How Taysom Hill’s growth as a route runner could make him an even bigger weapon

Imagine a world where one player can do everything and never leave the field.

Quarterback one snap.

Tight end the next.

Running back.

Wide receiver.

OK, so, maybe this isn’t the best exercise. The mind doesn’t have to stretch that far since everyone is already more than familiar with Taysom Hill. The football player has been doing a little everything for the better part of two seasons. So, let’s try this again.

Imagine a world where he’s doing a little of everything a whole lot more.

Imagine a world where he’s playing 70 or 80 percent of the offensive snaps.

Imagine how defenses would counter his presence.
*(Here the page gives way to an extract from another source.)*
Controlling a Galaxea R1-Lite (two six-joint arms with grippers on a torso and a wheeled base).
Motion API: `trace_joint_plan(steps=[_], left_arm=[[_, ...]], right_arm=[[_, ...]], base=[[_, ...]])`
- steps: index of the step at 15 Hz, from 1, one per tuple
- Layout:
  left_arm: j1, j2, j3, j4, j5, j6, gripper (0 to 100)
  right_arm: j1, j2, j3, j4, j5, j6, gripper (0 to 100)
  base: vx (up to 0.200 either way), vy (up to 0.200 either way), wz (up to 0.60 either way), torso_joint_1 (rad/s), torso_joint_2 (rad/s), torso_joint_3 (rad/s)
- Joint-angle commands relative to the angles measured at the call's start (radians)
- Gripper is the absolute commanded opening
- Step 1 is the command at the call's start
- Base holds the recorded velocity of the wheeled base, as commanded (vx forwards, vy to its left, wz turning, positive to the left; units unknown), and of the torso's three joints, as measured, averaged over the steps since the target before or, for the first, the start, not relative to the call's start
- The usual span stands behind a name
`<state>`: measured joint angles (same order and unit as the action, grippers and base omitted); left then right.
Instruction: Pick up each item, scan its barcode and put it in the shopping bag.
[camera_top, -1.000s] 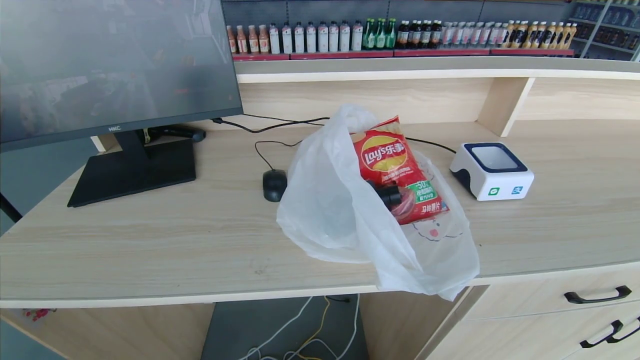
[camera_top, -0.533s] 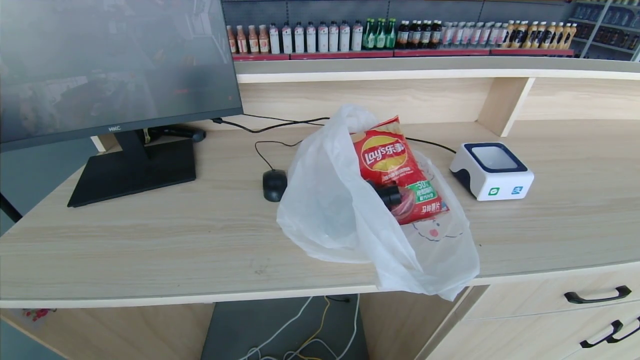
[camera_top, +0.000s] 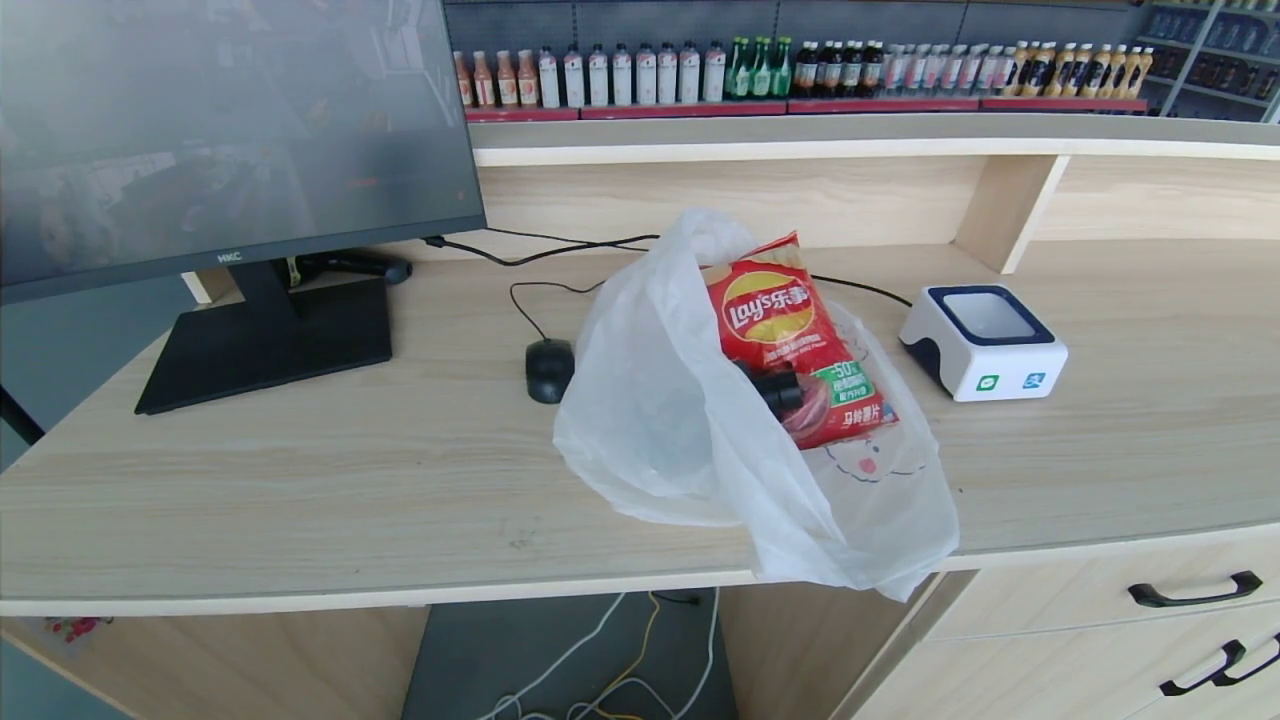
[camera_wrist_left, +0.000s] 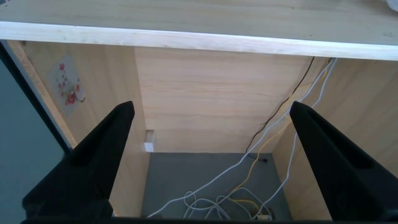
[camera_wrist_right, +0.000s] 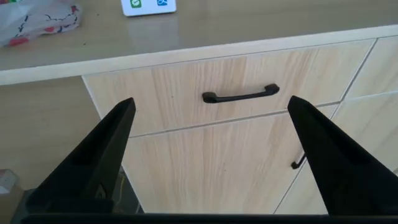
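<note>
A white translucent shopping bag (camera_top: 700, 430) lies on the wooden counter (camera_top: 300, 470), its bottom hanging over the front edge. A red bag of chips (camera_top: 790, 335) sticks out of its mouth, with a dark item (camera_top: 775, 388) lying on it. The white barcode scanner (camera_top: 982, 342) stands just right of the bag. My left gripper (camera_wrist_left: 211, 143) is open below the counter, facing the cavity with cables. My right gripper (camera_wrist_right: 211, 143) is open too, low in front of the drawer front (camera_wrist_right: 224, 93); the bag's corner (camera_wrist_right: 37, 22) and the scanner's base (camera_wrist_right: 148, 6) show above it.
A monitor (camera_top: 220, 130) on a black stand fills the counter's left. A black mouse (camera_top: 549, 369) lies left of the bag, its cable trailing back. A raised ledge (camera_top: 860, 140) runs behind, with bottle shelves beyond. Drawers with black handles (camera_top: 1195, 592) sit lower right. Cables (camera_wrist_left: 236, 186) lie under the counter.
</note>
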<state>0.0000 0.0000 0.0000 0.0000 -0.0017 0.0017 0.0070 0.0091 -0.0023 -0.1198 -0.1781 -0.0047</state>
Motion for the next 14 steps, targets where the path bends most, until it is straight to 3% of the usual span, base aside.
trace_joint_plan(steps=[1, 3, 5, 9, 12, 14], left_arm=[[0.000, 0.000, 0.000, 0.000, 0.000, 0.000, 100], [0.000, 0.000, 0.000, 0.000, 0.000, 0.000, 100], [0.000, 0.000, 0.000, 0.000, 0.000, 0.000, 100], [0.000, 0.000, 0.000, 0.000, 0.000, -0.002, 100], [0.000, 0.000, 0.000, 0.000, 0.000, 0.001, 100], [0.000, 0.000, 0.000, 0.000, 0.000, 0.004, 100]], right_arm=[[0.001, -0.009, 0.001, 0.022, -0.001, 0.000, 100], [0.001, -0.009, -0.002, 0.085, 0.015, 0.034, 100], [0.001, -0.009, 0.001, 0.118, 0.138, -0.034, 100], [0.001, -0.009, 0.001, 0.120, 0.143, -0.032, 100], [0.001, -0.009, 0.001, 0.120, 0.143, -0.018, 100], [0.001, -0.009, 0.001, 0.120, 0.143, -0.020, 100]], base=[[0.000, 0.000, 0.00, 0.000, 0.00, 0.000], [0.000, 0.000, 0.00, 0.000, 0.00, 0.000], [0.000, 0.000, 0.00, 0.000, 0.00, 0.000], [0.000, 0.000, 0.00, 0.000, 0.00, 0.000], [-0.200, 0.000, 0.00, 0.014, 0.01, 0.002], [0.000, 0.000, 0.00, 0.000, 0.00, 0.000]])
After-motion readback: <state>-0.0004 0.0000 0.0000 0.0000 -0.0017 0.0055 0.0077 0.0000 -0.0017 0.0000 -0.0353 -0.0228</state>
No images for the last one? Going blank? That’s the point.

This is a fun thought. But if Hill sticks with the Saints next season (he’s a restricted free agent), the only way this is possible is if Hill continues to develop his route-running ability.
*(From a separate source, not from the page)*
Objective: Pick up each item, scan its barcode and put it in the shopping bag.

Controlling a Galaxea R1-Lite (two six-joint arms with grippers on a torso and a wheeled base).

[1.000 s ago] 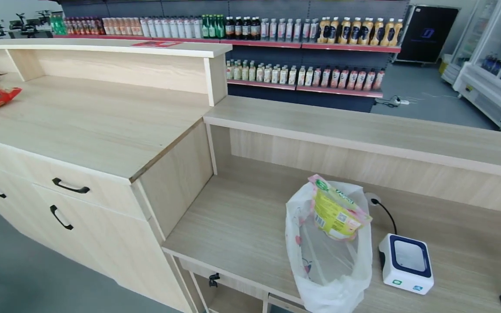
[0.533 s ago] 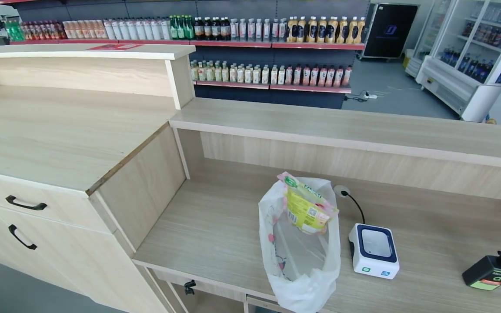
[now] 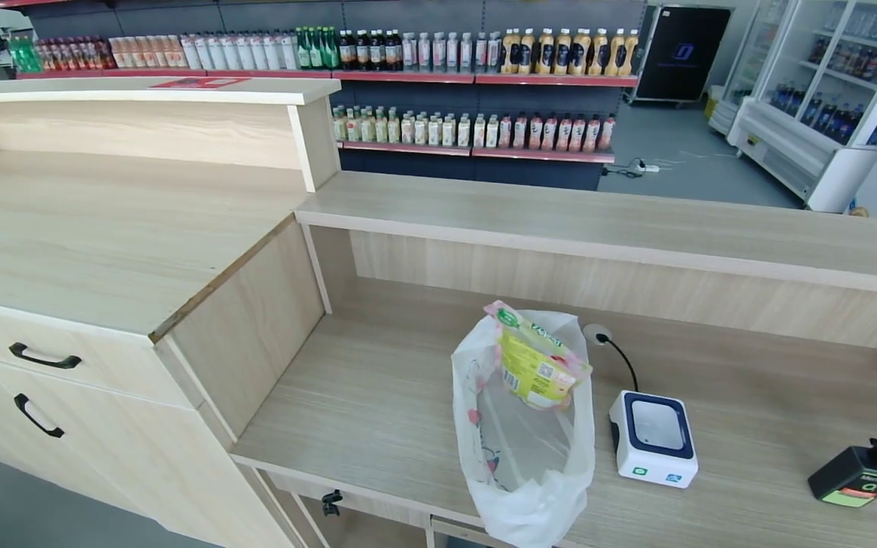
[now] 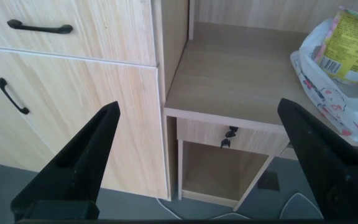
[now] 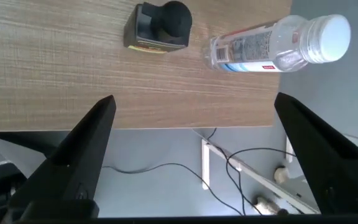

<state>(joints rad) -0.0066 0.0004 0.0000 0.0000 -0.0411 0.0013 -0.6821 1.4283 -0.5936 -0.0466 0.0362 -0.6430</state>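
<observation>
1. Where the tall cabinet (image 3: 103,228) steps down at its 3 o'clock side, we see the lower wooden counter (image 3: 377,396), which carries all the task's things.
2. At 12 o'clock, well behind the counter, stand drink shelves (image 3: 438,53) lined with upright bottles.
3. On the counter, near its front edge, sits the white plastic shopping bag (image 3: 484,426) with its mouth gaping upward.
4. We see the left gripper (image 4: 197,162) off the counter's front edge, facing the cabinet drawers. Its fingers are spread wide with nothing between them. The bag lies well apart from it.
5. We see the right gripper (image 5: 197,162) over the counter's edge. Its two fingers are likewise set far apart and hold nothing.
6. At 3 o'clock of the bag, just beside it, the white and blue barcode scanner (image 3: 653,439) lies with its window facing up. Its black cable runs toward 11 o'clock to a grommet in the counter.
7. At the bag's 12 o'clock rim the yellow-green snack pouch (image 3: 534,358) stands tilted, its lower part inside the bag and its top above the rim.
8. A clear water bottle (image 5: 278,45) lies on its side just beside the black device below, at its 4 o'clock in the head view.
9. That black handheld device (image 3: 857,476) rests well apart from the scanner, at its 4 o'clock.
</observation>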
He was a creative change of pace in 2018, a player who could gut a team on a read-option and catch them slipping with a deep pass. Last year, Hill began flashing the ability to run routes and catch passes. The process was slow-building, perhaps in part to having his role limited while Drew Brees was out with a thumb injury, but he’s on the right path, which opens up tons of possibilities for 2020.

To get a better idea of where this is heading (or further fuel this fever dream), I went through every play of the 2019 season to locate the 97 plays during which Hill ran a route. Evaluating these plays painted the picture of a player who can continue to get better and become a better offensive weapon, even if Hill has to put his desire to be a starting quarterback on hold for another year.
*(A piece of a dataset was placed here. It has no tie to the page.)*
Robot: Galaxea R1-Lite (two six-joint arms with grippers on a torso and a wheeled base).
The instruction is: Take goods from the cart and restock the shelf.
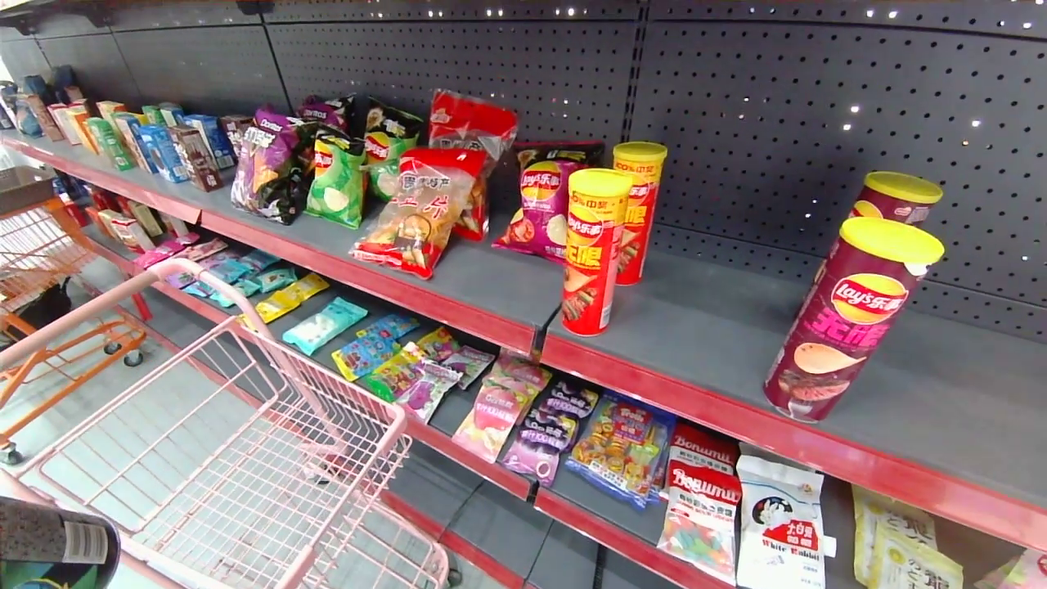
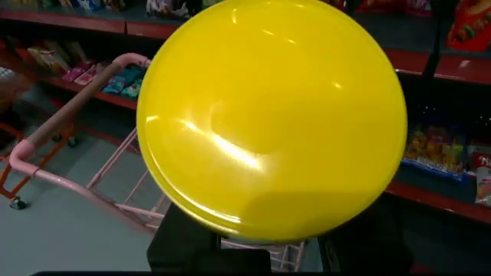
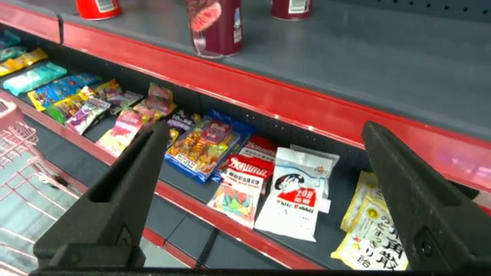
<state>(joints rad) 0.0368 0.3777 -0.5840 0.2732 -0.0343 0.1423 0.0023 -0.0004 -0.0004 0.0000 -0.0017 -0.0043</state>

Hill isn’t a refined route runner in the way wide receivers are refined route runners. Early last season, he looked like a quarterback running routes, because, well, he was a quarterback running routes. His route tree was limited to essentially two routes — goes and crossing routes — during the first three weeks of the season.

Hill actually had a feel for when to sit in a zone on crossing routes very early on, but the process was otherwise a little rigid. There was a curl route that fell incomplete in Week 2, and a screen in Week 3 with a couple out routes mixed in, but the Saints primarily stuck with those two routes during the early portion of the season.

Hill’s package started to expand in Week 4 against Dallas. He wasn’t targeted but ran four routes that game. Two were out routes. Two were curls. The next week he ran curl, out and go routes.

The progression continued, but it wasn’t until Brees returned against Arizona that things started to take off a little more for Hill. While he continued primarily running the same set of routes during the second half of the season, with the out becoming more prominent, his execution continued to improve. By the end of the year, he started to look like a more refined route runner.

Just look at his touchdown against Arizona when he used a jab step toward the middle of the field to get a defensive back turned the wrong way before cutting to the outside on an out route. In this moment, Hill looked like a legitimate wide receiver. Earlier in the season, he looked like a guy following lines drawn on a page. By the end, he looked like someone who better understood the process and was starting to detail his assignments better.

Here’s a look at the routes Hill ran this year and his level of success:

  • Crossing route (ran 20 total): 8-for-9, 135 yards
  • Out (15): 2-for-3, 33 yards
  • Curl (11): 0-for-1
  • Flat (9): 3-for-3, 10 yards
  • Wheel (9): 1-for-1, 36 yards
  • Seam (5): 1-1, 9 yards
  • Screen (4): 4-for-4, 11 yards
  • Go (15): No targets
  • In (8): No targets
  • Slant (1): No target

Hill still has a long way to go before being considered a proficient route runner. The crossing route is still his primary weapon, which makes sense. Hill is a weapon with the ball in his hands, so getting him open in space should remain a priority. But his route tree is broad enough that, with a little more refinement, he should be able to play more snaps.

Perhaps getting to 70 or 80 percent is a bit much, defenses would have fits if Hill could play that often and not be a liability in the passing game. Imagine a no-huddle package where Hill could go from position to position. The Saints could run an endless array of formations and trap the defense in a package where there would always be a mismatch based on what Hill is doing.

The Saints already have a deadly offense with Hill on the team. But they’re only scratching the surface with the things he is capable of doing. A little bit of practice and refinement, and he could become one of the team’s deadliest weapons.